### Extracted records:
___
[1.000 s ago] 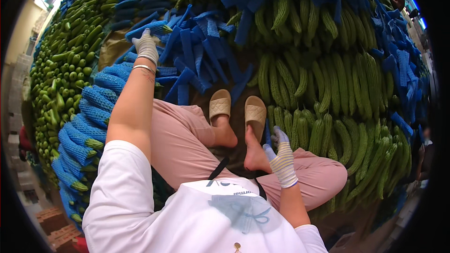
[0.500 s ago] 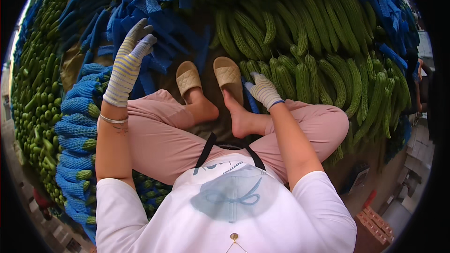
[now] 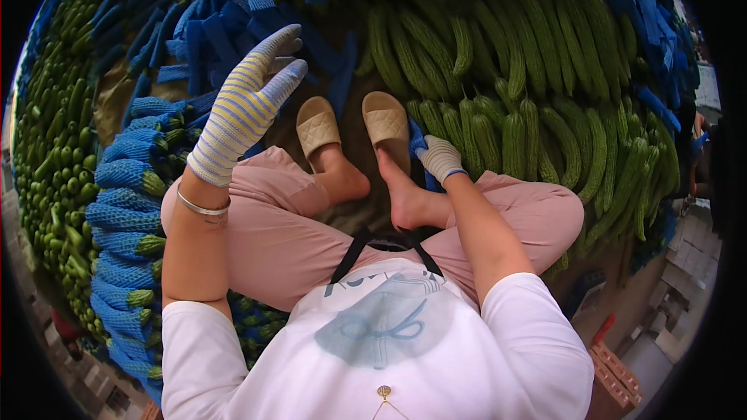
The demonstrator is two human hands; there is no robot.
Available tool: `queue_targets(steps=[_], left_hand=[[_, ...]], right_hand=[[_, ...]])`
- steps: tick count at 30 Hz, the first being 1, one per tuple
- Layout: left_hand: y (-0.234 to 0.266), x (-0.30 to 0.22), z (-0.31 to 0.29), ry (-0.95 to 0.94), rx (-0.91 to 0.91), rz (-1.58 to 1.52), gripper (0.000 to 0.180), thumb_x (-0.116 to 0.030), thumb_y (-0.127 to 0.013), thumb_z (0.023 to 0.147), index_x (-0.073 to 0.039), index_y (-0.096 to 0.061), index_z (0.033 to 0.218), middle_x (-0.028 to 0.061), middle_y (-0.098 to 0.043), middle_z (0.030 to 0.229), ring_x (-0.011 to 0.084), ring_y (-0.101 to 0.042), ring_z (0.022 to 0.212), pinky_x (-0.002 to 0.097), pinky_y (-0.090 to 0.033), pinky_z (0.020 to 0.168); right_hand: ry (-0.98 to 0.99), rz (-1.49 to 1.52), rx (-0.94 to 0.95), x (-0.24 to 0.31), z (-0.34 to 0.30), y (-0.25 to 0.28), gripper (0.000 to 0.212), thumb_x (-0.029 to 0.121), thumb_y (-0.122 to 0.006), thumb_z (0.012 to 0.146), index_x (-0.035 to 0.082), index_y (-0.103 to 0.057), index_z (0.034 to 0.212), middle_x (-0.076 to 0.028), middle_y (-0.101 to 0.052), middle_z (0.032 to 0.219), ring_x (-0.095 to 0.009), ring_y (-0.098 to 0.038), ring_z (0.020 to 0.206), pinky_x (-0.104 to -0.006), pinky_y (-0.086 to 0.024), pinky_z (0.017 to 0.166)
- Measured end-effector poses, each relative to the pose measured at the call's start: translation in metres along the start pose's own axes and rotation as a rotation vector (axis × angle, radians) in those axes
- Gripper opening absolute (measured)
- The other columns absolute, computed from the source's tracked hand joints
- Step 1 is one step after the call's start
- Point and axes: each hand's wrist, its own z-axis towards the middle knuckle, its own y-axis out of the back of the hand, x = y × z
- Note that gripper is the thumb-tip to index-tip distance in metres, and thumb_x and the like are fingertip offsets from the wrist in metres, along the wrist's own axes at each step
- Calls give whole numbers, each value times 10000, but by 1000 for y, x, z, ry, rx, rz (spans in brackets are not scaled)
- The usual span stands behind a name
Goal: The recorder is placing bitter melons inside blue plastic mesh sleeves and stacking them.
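The left hand [image 3: 240, 109], in a knitted glove striped yellow and grey-blue, is raised in the air with its fingers [image 3: 274, 45] spread and straight, gripping nothing. Beyond those fingertips lies a loose heap of flat blue foam-net sleeves [image 3: 226, 19]. Below and to the left of the fingers, a stack of green gourds already wrapped in blue netting [image 3: 128, 187] runs down past the wrist, which wears a thin silver bangle [image 3: 201, 208].

The right hand [image 3: 439, 160], in a white knitted glove, is down low, just beside a tan quilted slipper [image 3: 386, 119]. Its fingers [image 3: 424, 154] are curled over a piece of blue netting [image 3: 418, 142], which shows just above the fingertips; whether they fully grip it I cannot tell. To the right of these fingers and touching the glove's far side lie rows of long ridged green gourds [image 3: 513, 140], bare, packed side by side. A second tan slipper [image 3: 318, 126] sits to the left of the fingers, between the two hands.
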Motion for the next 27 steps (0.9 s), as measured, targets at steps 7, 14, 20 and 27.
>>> queue_targets(steps=[7, 14, 20, 27], left_hand=[[-29, 16, 1, 79, 190, 116, 520, -181, -518, 945, -29, -324, 1403, 158, -481, 1320, 216, -453, 1222, 307, -340, 1033], [-46, -11, -4, 341, 447, -130, 323, -275, -603, 904, -33, -607, 1119, -39, -613, 841, 25, -540, 665, 174, -421, 578], [-91, 28, -10, 82, 40, -345, 157, -58, -612, 850, -16, -550, 988, -19, -561, 797, 50, -497, 725, 202, -424, 626], [-164, 50, -57, -124, 80, -309, 244, -164, -639, 868, -35, -526, 1042, 0, -547, 913, 57, -501, 861, 207, -420, 778]], right_hand=[[567, 856, 287, 52, -70, 81, 277, 144, -657, 826, 12, -627, 1068, -76, -679, 913, -122, -601, 820, -285, -479, 785], [602, 745, 361, 51, -98, 103, 256, 161, -665, 823, 5, -638, 1024, -80, -681, 867, -138, -606, 782, -287, -481, 764], [464, 131, -703, 33, -95, 99, 506, 247, -688, 817, 0, -510, 1221, -135, -554, 1212, -173, -551, 1013, -310, -450, 854], [654, 1233, -111, 58, -129, 50, 592, 372, -562, 918, 17, -376, 1354, -95, -542, 1167, -160, -502, 1069, -263, -383, 938]])
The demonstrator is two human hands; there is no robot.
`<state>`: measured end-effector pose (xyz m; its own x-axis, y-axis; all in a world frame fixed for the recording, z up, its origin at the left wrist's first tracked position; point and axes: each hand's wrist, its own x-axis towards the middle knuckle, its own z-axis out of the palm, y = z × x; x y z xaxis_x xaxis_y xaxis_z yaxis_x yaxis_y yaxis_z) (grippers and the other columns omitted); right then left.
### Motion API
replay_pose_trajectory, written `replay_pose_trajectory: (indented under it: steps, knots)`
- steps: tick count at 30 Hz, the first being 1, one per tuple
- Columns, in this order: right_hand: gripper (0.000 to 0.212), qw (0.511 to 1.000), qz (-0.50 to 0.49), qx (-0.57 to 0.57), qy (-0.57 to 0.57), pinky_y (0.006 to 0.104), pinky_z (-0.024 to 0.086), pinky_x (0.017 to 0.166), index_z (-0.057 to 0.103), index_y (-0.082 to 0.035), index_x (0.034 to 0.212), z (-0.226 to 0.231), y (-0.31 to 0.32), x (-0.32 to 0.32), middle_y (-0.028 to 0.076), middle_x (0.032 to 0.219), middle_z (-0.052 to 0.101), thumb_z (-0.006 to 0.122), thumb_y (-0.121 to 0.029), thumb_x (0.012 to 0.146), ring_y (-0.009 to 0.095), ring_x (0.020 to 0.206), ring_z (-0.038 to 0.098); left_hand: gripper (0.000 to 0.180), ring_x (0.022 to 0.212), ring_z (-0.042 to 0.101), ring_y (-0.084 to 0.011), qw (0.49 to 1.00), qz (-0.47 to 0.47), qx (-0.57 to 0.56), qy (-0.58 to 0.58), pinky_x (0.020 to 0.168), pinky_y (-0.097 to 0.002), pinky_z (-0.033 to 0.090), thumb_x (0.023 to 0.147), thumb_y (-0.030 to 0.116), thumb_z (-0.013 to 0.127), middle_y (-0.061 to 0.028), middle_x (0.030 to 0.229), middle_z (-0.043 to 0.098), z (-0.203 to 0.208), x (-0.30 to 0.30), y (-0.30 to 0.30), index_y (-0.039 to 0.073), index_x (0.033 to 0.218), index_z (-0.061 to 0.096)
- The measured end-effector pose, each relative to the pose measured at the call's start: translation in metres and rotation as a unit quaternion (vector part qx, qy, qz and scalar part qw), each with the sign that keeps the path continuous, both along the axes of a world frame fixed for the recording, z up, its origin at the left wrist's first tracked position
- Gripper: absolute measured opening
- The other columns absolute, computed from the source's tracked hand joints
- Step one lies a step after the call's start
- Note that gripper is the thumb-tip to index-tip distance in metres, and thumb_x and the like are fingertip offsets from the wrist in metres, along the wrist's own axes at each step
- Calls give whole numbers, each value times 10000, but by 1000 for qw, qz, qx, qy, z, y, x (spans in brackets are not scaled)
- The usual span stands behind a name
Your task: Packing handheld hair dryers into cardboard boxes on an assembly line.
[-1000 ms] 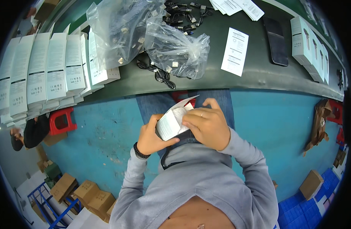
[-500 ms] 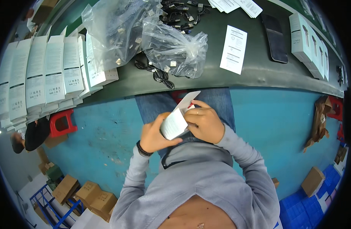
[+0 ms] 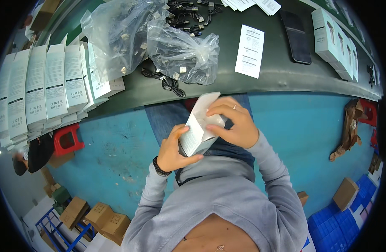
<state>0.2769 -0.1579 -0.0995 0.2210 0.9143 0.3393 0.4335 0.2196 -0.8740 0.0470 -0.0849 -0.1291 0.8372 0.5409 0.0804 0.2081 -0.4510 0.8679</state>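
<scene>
Over my lap, a small white carton (image 3: 193, 138) is tilted with its top flap raised and its mouth open. My left hand (image 3: 173, 152) is closed round its left side and lower end, thumb along the near edge. At the mouth is my right hand (image 3: 239, 124), with thumb and fingers curled in over the opening. Something whitish shows inside between those fingertips, but I cannot make out what it is. On the table edge beyond lie a coiled black cable (image 3: 173, 86) and a clear plastic bag (image 3: 182, 54) of cables.
Stacked white cartons (image 3: 35, 90) fill the table's left end. Loose black cables (image 3: 189, 17), a printed sheet (image 3: 249, 51), a black phone (image 3: 296, 38) and more white boxes (image 3: 333, 42) lie across the dark green table. A red stool (image 3: 69, 139) stands at the left.
The carton has turned so that its open mouth and raised flap show more. My right hand has shifted slightly right, its fingers now spread wider over the opening.
</scene>
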Motion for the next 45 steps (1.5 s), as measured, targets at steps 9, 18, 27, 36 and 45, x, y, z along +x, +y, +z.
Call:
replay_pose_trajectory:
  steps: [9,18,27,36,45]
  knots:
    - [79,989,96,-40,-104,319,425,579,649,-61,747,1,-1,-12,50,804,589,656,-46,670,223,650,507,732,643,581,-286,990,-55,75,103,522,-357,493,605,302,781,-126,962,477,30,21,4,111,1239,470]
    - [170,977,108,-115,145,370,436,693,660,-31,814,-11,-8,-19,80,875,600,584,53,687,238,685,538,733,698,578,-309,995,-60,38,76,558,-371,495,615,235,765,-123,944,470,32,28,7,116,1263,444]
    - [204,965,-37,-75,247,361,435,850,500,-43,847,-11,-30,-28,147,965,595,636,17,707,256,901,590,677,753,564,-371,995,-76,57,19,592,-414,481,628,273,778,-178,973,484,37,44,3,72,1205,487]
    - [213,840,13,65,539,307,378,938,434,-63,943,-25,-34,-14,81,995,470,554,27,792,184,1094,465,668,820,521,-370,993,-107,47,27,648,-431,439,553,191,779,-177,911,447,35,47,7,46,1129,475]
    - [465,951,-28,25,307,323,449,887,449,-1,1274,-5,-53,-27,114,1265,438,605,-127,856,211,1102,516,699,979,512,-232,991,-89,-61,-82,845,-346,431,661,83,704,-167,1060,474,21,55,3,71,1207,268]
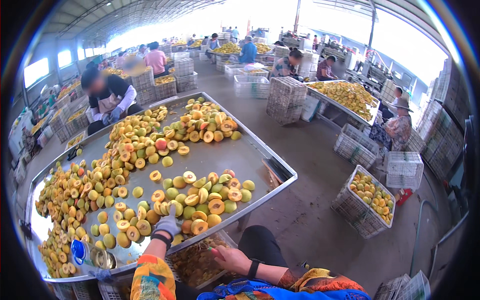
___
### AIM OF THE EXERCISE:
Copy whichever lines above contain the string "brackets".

### FINISHED EXERCISE:
- Calls give whole numbers, each value times 10000, but by 1000 for y, x, z, ry, rx, rz (spans in brackets are not scaled)
- Calls give whole numbers, each value times 10000, but by 1000 for qw, qz, qx, qy, z, y, x (spans in brackets are not scaled)

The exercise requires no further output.